What you will do:
Look below. Copy each line that has "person" in it.

(Beginning of Supplied data)

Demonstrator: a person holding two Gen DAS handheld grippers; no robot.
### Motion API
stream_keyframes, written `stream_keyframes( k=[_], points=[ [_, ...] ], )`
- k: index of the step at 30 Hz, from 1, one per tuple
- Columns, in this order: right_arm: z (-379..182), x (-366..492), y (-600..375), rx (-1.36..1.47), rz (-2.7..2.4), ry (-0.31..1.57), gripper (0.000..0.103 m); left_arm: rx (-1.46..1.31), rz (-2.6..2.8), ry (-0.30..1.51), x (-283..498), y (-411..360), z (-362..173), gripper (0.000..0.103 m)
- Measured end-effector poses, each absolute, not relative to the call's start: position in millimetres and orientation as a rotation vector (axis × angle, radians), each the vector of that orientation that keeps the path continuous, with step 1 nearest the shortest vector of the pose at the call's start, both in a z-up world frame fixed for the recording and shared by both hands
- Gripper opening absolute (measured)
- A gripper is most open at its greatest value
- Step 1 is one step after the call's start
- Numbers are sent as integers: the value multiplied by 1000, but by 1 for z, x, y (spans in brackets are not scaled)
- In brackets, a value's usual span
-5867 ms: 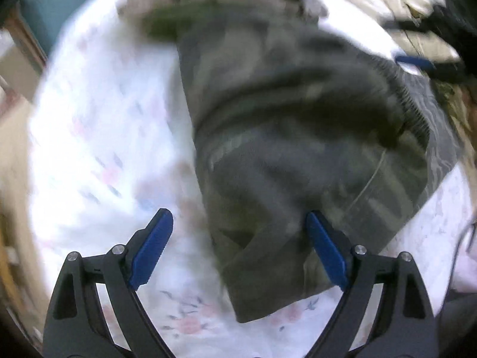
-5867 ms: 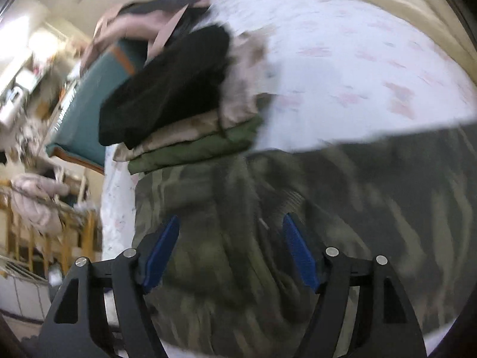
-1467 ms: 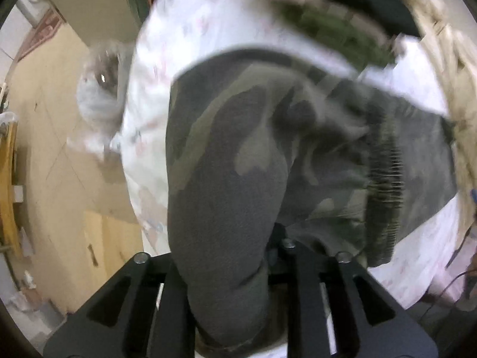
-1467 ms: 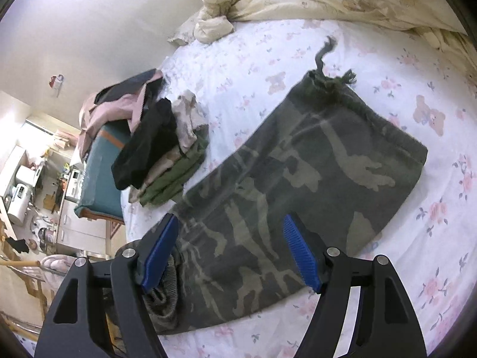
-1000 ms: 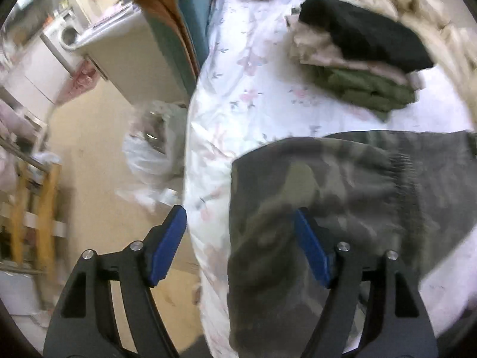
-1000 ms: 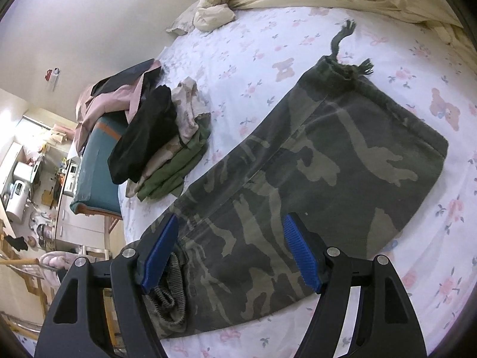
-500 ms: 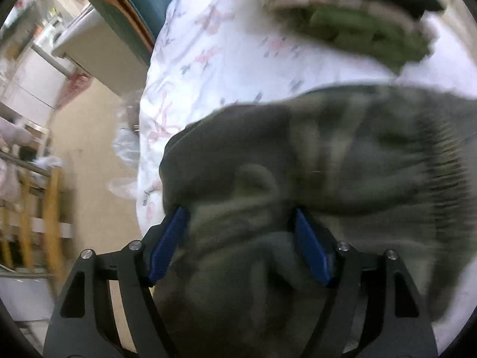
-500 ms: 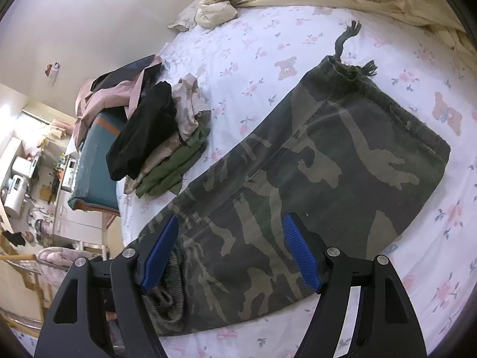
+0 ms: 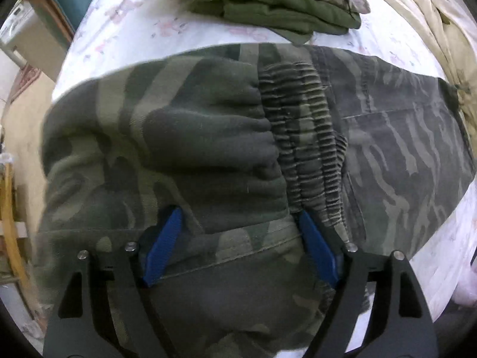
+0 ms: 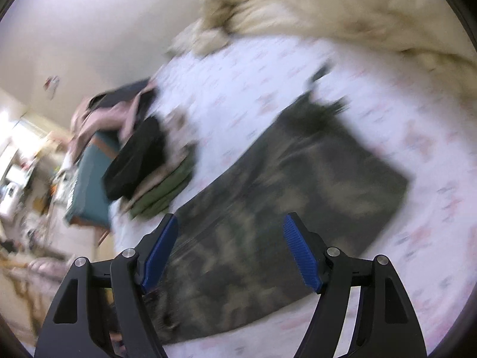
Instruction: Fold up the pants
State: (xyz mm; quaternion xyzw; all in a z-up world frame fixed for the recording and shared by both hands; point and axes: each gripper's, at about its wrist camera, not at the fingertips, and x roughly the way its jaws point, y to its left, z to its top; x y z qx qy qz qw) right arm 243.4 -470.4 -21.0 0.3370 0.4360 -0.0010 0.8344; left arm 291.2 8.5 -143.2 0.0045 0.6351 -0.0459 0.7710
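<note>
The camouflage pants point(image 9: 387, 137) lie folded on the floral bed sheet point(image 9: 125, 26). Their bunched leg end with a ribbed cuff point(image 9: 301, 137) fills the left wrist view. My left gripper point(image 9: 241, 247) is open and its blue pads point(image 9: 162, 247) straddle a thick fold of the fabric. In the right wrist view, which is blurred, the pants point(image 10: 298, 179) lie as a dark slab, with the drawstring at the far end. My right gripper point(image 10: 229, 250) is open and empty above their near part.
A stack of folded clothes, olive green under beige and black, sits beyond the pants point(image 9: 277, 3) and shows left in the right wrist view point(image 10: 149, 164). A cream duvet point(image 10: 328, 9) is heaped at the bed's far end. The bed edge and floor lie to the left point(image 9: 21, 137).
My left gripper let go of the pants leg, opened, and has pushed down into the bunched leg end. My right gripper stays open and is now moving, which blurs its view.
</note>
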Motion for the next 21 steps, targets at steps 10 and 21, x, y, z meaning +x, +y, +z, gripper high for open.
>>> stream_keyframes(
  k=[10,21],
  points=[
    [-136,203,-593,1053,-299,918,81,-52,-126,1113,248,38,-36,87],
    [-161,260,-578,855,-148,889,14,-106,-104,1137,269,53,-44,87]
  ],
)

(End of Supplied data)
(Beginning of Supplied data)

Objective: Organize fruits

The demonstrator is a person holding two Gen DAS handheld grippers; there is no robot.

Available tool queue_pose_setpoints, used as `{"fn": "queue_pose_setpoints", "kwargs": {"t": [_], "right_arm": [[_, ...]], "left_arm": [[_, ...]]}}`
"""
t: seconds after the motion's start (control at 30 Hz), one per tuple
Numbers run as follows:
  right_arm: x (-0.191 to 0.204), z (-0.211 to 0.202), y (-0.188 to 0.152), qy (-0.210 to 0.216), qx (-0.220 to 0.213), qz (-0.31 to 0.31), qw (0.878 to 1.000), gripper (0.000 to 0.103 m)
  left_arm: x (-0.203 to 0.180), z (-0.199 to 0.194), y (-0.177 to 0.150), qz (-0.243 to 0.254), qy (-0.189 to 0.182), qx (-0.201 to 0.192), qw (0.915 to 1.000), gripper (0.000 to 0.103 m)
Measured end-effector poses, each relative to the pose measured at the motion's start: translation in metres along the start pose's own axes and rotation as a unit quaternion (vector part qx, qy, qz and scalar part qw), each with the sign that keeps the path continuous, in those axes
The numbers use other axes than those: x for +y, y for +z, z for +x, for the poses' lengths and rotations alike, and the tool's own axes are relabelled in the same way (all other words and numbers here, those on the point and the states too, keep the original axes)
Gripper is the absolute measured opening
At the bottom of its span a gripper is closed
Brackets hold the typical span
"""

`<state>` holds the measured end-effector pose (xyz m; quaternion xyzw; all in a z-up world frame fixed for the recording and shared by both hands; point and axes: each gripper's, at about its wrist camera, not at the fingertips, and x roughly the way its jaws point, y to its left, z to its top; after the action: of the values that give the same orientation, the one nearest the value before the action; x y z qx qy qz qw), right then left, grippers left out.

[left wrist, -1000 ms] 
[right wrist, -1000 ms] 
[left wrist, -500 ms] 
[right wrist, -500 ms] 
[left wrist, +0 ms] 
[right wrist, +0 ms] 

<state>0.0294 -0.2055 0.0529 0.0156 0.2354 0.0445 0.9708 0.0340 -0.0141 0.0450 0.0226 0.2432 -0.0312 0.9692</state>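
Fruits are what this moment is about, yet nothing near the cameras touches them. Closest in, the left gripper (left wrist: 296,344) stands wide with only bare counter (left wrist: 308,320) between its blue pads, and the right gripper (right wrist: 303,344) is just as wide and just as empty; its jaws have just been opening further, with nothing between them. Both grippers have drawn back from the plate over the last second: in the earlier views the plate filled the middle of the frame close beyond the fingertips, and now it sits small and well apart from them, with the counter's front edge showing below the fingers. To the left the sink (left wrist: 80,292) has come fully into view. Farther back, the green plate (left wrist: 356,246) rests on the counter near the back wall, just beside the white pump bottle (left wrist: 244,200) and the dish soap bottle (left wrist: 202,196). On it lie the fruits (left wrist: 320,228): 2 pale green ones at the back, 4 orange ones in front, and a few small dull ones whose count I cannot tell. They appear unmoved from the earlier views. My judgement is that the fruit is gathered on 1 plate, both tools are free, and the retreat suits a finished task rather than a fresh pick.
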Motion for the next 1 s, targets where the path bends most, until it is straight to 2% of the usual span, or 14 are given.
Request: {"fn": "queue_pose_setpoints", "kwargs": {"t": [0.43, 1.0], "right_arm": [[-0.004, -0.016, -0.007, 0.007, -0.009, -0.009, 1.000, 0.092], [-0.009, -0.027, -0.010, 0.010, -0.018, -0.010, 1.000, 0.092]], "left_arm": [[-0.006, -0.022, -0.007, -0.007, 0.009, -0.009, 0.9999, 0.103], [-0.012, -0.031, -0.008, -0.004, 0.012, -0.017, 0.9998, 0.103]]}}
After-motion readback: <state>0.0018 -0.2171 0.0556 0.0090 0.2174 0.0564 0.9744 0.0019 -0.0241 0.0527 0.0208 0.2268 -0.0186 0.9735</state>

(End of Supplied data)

Answer space:
Demonstrator: a person holding two Gen DAS handheld grippers; no robot.
The demonstrator is a person holding two Gen DAS handheld grippers; there is no robot.

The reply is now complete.